Sangonet aims to encourage and support the use of information and communications technology (ICT) among NGOs by providing them with various services and initiatives.
David Barnard, Sangonet’s executive director, said the motivation to reward NGOs that have websites is to encourage them to use the internet as a communication and advocacy tool.
“What we also picked up over the past year is that on one level the website uptake and usage in the NGO sector is still fairly limited and fairly basic, but it’s also encouraging that a significant number of NGOs now have a website.
“But obviously the sector is large. There’s most probably an urban bias to who’s having a website … [on a] rural or even a community-based organisation level, obviously resources play an important role in people’s day-to-day survival and infrastructure,” he said.
A panel of five or six judges will judge NGO websites on their use of innovative concepts and content as well as their accessibility, usability and how they attract readers.
The competition aims to raise awareness among South African NGOs about the benefits of having a website.
The winners of the NGO Web Awards will be announced at the ICTs for Civil Society conference, to be held in Johannesburg from March 7 to 9. The conference will focus on a range of new ICT services, and each winning NGO will showcase its website during a special session focusing on the role and relevance of websites in support of the work of South African NGOs.
According to a study conducted in May last year by Sangonet, only 89% of the surveyed 320 NGOs had contact information on their websites.
Fazila Farouk, Sangonet’s deputy director, said: “That was a completely surprising outcome.
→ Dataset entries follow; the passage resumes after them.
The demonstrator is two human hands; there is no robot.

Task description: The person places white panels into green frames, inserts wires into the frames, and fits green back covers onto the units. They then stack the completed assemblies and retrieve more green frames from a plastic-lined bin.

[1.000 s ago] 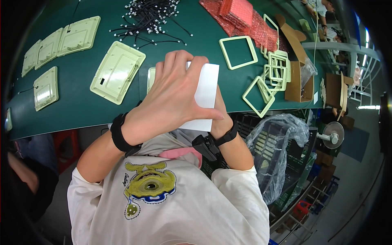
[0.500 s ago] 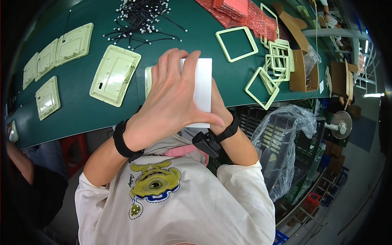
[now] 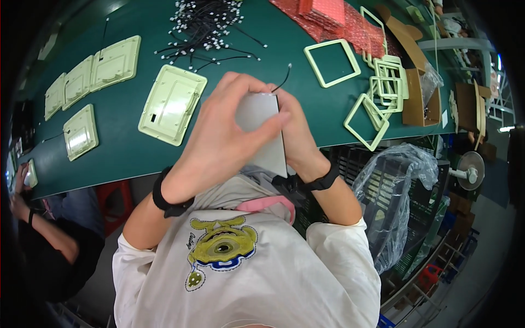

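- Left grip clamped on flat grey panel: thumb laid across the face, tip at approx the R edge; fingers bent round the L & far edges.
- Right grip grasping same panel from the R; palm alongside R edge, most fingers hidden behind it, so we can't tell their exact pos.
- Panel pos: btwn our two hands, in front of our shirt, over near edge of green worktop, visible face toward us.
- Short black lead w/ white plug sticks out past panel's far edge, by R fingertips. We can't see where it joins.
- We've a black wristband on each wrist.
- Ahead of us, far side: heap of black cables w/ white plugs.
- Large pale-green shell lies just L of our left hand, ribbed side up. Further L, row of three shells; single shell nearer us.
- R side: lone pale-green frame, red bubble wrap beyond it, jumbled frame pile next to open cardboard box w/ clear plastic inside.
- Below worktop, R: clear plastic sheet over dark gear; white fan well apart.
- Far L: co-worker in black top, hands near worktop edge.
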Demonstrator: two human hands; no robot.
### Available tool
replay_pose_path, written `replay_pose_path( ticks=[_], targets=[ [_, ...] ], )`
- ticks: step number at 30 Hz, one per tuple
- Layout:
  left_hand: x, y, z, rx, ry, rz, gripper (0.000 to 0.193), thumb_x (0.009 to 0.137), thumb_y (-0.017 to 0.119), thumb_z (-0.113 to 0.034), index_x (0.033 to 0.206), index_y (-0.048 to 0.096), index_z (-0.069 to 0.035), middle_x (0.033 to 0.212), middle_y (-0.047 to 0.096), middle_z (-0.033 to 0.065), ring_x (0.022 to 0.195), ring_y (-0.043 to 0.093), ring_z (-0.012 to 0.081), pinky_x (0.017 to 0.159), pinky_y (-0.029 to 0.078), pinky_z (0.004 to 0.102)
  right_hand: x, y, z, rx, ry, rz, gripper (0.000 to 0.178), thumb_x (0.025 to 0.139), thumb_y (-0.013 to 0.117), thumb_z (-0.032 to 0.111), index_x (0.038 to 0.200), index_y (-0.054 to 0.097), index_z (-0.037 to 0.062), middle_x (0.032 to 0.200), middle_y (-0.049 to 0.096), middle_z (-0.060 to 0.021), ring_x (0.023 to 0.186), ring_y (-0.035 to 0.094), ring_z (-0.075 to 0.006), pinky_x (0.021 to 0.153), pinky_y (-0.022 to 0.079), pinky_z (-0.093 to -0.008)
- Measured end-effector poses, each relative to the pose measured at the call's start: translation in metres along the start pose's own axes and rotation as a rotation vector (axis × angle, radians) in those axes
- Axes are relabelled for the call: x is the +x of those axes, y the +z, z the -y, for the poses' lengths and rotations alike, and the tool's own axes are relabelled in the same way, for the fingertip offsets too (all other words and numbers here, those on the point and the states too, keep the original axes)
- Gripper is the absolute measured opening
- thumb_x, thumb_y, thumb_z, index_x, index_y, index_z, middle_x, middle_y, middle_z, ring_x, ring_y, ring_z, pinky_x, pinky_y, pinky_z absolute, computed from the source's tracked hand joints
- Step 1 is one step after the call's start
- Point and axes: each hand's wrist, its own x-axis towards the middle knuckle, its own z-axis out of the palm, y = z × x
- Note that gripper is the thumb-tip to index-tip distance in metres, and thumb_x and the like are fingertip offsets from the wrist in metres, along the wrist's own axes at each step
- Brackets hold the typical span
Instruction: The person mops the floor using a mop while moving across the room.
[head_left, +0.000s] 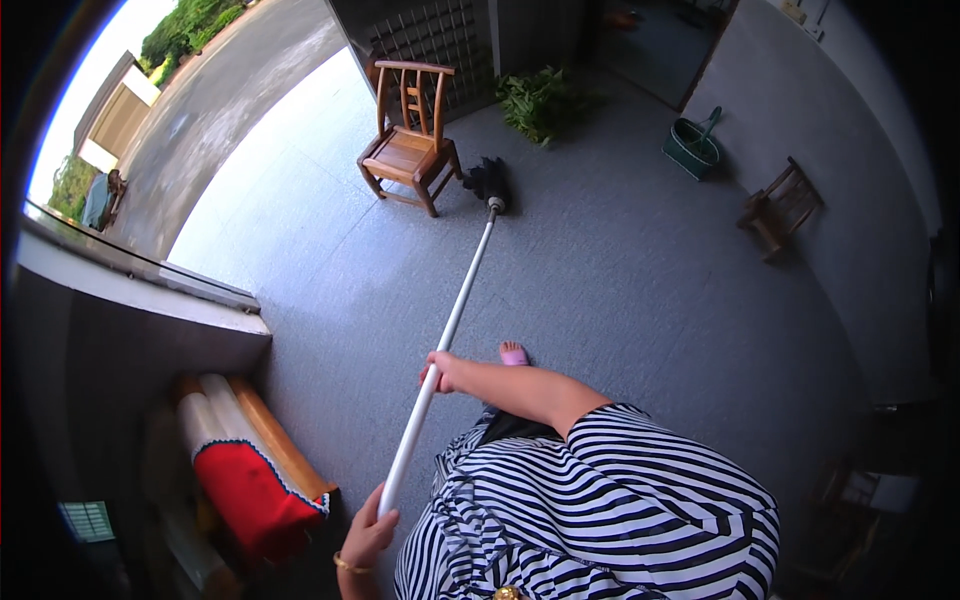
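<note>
A mop with a long pale handle reaches away from me across the floor. Its dark head rests on the floor beside the right legs of a wooden chair. Near the top end of the handle, my left hand is closed around it, a gold bracelet on that wrist. Farther down the same handle, my right hand is wrapped about it, with the forearm crossing from the right. My pink slipper shows just beyond the right hand.
A green plant stands behind the chair. Along the right wall are a green bucket and a small wooden chair. At lower left, a red cloth covers wooden furniture near a low wall. Outside lies a paved road.
</note>
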Motion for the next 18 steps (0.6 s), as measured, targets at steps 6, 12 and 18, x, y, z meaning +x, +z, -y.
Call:
replay_pose_path(
  ticks=[6, 12, 18],
  targets=[
    [-0.102, -0.062, -0.038, 0.164, -0.084, 0.005, 0.056, 0.063, 0.057, -0.011, 0.112, 0.029, -0.005, 0.061, 0.042, -0.0004, 0.041, 0.036, 0.0036, 0.036, 0.027, 0.0147, -0.039, 0.028, -0.127, 0.042, 0.101, 0.078, 0.019, 0.072, 0.039, 0.013, 0.087, 0.032, 0.0034, 0.064, 0.04, -0.0105, 0.056, 0.044, -0.0243, 0.057, 0.042, -0.0411],
    [-0.105, -0.113, -0.025, 0.188, -0.173, 0.091, 0.059, 0.061, 0.06, -0.015, 0.109, 0.031, 0.0, 0.063, 0.043, 0.0004, 0.044, 0.037, 0.0049, 0.039, 0.029, 0.0154, -0.045, 0.019, -0.153, 0.03, 0.178, 0.086, 0.019, 0.074, 0.038, 0.012, 0.089, 0.032, 0.0029, 0.071, 0.039, -0.0104, 0.062, 0.043, -0.0228, 0.062, 0.042, -0.0403],
    [-0.043, -0.096, -0.029, 0.242, -0.092, 0.212, 0.054, 0.063, 0.058, -0.013, 0.108, 0.032, 0.0, 0.056, 0.039, -0.0016, 0.039, 0.036, 0.0051, 0.034, 0.028, 0.0162, -0.03, 0.003, -0.088, -0.036, 0.087, 0.063, 0.024, 0.075, 0.038, 0.014, 0.094, 0.032, 0.0007, 0.081, 0.041, -0.014, 0.071, 0.046, -0.0266, 0.066, 0.041, -0.0423]
  ],
)
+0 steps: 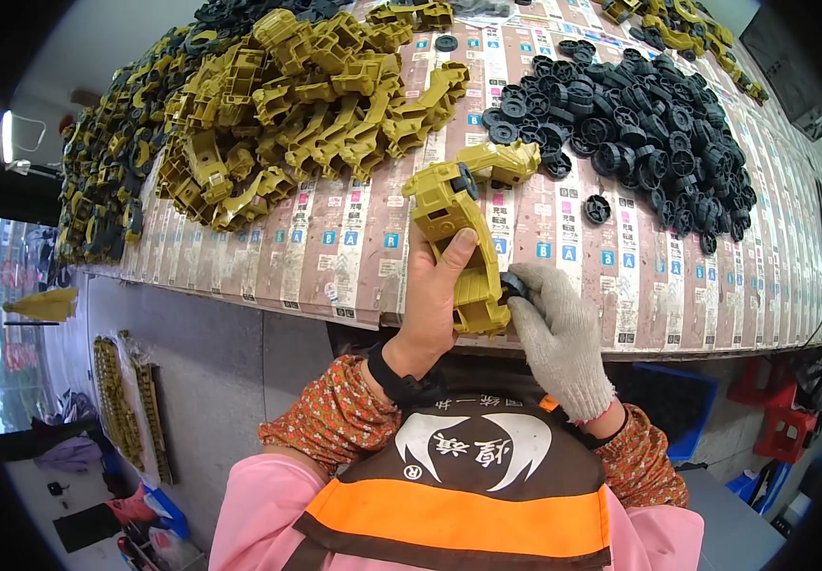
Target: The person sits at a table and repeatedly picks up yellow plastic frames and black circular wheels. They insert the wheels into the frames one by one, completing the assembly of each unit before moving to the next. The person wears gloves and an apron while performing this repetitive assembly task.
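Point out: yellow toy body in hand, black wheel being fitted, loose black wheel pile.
yellow toy body (451,217), head view, upper shell
black wheel (513,285), head view, visible rim
black wheel pile (653,124), head view, heap's middle

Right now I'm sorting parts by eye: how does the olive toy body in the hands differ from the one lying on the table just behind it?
The held toy body is gripped by the bare left hand, while the gloved right hand presses a black wheel at its near end. The lying toy body rests untouched on the table. The held one points lengthwise away from the person; the lying one sits crosswise. Both are olive-yellow plastic.
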Motion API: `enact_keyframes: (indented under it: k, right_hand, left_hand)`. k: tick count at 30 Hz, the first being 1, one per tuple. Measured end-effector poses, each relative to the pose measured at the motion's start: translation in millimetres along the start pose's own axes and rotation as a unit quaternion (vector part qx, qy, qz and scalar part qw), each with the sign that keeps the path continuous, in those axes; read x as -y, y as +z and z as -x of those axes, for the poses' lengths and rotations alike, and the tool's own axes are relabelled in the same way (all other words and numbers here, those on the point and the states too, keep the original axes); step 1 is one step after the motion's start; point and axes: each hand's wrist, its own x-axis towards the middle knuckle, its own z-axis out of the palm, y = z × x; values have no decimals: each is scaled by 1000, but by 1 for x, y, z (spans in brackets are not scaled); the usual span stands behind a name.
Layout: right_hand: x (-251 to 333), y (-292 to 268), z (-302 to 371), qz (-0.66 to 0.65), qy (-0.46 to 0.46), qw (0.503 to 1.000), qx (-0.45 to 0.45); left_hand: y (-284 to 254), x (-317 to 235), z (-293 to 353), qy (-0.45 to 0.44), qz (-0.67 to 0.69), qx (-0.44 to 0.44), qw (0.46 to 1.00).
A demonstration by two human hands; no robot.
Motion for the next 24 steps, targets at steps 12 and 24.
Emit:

It’s a basic level of information that one would think that people would expect organisations to post on their website.
“We are now living in what’s commonly referred to as the information society, so the application of ICT tools is becoming increasingly important in the way NGOs are conducting their work.”
The study also looked at feedback mechanisms on the websites, as well as their use of interactive media such as polls, forums, blogs, search tools and subscriptions to mailing lists.
Twenty percent of the surveyed websites offered users feedback mechanisms, 11% ran polls, 19% had search tools and only 17% offered subscriptions for updates or newsletters.
Farouk said the results were disappointing.
“As change agents, NGOs need to influence public opinion and one of the most critical communication tools that the NGO sector can apply to their work is developing an online presence,” she added.
“In South Africa, the NGO sector has not optimised its use of the online environment as much as it’s being optimised by particularly European and more especially the American NGOs.”